Loading

 

 

2.1.6.1 Software Development Plan

The definition and specification of FlowDx is covered in other sections of this document.

The vision statement sets out the goals and specific aims of the project.
The Infrastructure Document explains the database behind the scenes and all the tools it uses.
XML Schemas and validation resources are listed in Data Structures & File Formats

2.1.6.1.1 Software Requirements & Specification Document

2.1.6.1.2 Collaborative Process

2.5 DB Infrastructure Plan

2.6 Workflow Document explains the flow of data through the software analysis


Summary

The desired outcome of FlowDx is an analytical and experiment environment that will support quantitative comparisons of classification methods on the same set of data. Since the gold standard is human experts, manual gating is specifically included as a classification method, and many experiments will follow the format of comparing the results of current (manual) analysis with the hypothesis that some automated method can do an equivalent or better job.

Recent publications demonstrate that we are not the only ones interested in this problem, and we should encourage collaboration among the parties. This raises the thorny question of how different systems can compare results without a common file format. Rather than lobbying BD, NIST, or ISAC to adopt our formats, we have designed a pipeline architecture that makes it easy for external tools to express their results in a variety of desired formats and that gives us confidence we'll be able to hook it together.

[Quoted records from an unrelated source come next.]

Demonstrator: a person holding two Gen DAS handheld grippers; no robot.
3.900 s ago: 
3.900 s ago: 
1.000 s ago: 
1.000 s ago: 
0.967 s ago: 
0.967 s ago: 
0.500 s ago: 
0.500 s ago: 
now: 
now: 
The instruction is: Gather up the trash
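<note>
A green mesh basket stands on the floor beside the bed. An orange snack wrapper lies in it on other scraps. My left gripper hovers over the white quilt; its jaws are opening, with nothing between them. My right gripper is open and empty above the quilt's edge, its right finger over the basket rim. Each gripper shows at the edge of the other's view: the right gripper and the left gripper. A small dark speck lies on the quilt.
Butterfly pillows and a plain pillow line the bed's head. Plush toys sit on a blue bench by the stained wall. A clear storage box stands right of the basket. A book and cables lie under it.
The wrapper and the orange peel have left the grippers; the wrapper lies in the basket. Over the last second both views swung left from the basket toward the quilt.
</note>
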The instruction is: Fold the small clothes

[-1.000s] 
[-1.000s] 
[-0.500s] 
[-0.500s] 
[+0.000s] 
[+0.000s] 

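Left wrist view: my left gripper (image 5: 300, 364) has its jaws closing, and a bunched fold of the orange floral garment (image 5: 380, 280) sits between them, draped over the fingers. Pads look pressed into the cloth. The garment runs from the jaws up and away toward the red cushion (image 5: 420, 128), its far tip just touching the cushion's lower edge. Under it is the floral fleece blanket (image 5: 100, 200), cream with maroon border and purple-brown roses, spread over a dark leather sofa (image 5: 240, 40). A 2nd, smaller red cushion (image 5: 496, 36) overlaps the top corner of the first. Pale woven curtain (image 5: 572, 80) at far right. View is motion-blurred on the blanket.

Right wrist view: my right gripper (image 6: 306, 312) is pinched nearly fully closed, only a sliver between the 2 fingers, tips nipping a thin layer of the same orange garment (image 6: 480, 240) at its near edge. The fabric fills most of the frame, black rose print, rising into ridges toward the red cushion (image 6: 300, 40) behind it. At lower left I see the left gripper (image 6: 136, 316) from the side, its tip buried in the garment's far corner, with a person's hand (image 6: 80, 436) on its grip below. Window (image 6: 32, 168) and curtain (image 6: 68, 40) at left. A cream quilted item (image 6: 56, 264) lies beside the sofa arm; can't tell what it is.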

This modularity is modeled after the Unix pipelining syntax, but nowadays a database takes the place of the pipe. Our tools all have the common interface of connecting to the repository to ask for files of a specific input role, fetch each file, process it, and write the result with its output role back to the database. This independent polling mechanism is very efficient, tunable, and parallelizable, and can ensure the pipe won't get clogged by a bad data set. It provides multiple entry points for integration and, just as importantly, provides multiple checkpoints for a formal specification. The database necessitates early schema development, serves to rationalize and document the data flow as it is built, and provides the potential for any level of scaling.

The next tool in the schematic pipeline takes these result roles and does some normalization, transformation, calculation, etc., and writes its results back to the database.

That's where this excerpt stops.